Badari culture

The Badari culture was a Neolithic culture in the predynastic Upper Egypt. It existed in the period of about 4500-4000 BC after the expiry of the Merimde culture. The name of this culture from the homonymous village Badari south of Assiut on the east bank of the Nile. Discoveries in these areas testify small villages on the flat desert strip at the edge of the fruit- rich Nile Valley. The people living there practiced agriculture, animal husbandry, hunting and fishing.

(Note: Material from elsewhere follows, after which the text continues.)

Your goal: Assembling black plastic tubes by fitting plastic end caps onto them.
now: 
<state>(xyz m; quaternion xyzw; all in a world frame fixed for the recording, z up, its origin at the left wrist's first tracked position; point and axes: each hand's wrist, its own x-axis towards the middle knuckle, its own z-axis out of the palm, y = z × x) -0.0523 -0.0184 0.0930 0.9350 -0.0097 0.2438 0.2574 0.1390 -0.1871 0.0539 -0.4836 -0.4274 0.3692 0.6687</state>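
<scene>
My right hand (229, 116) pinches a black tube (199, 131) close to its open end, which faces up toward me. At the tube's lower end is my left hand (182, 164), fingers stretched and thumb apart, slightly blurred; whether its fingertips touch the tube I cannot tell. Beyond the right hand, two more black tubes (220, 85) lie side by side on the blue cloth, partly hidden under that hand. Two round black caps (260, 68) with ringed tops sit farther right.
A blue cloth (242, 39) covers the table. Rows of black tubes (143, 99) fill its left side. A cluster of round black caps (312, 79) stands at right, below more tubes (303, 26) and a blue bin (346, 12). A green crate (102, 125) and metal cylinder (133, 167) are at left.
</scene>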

Have been studied scientifically the Badarian graves for the first time 1922-1931 by the British archaeologist Guy Brunton and Gertrude Caton- Thompson.

The grave cult

At the edge of their villages they put their dead in oval pits mostly on the left side, in a squatting position and facing west at. They were wrapped in mats and provided with rich offerings. While people in everyday life rather used coarse pottery vessels, they gave their dead with fine ceramic tableware made of red or brown polished sound. Typical of the pottery of the Badari culture was the black border strip which was prepared by a special firing technique. Also characteristic is a ribbed surface that produced by the " combing " the polish. Among the offerings are also carvings of ivory and bone. Also, copper is occasionally to be found in the form of needles and beads. This marked grave cult is first find in the Egyptian culture, and also coined the following epochs.

The expiry of the Badari culture

From the beginning of the fourth millennium BC, the Badari culture was relatively seamlessly into the Naqada culture, which is discussed in the research, whether the Badari culture was only a local variant of the Naqada culture. The funeral rites were largely adopted.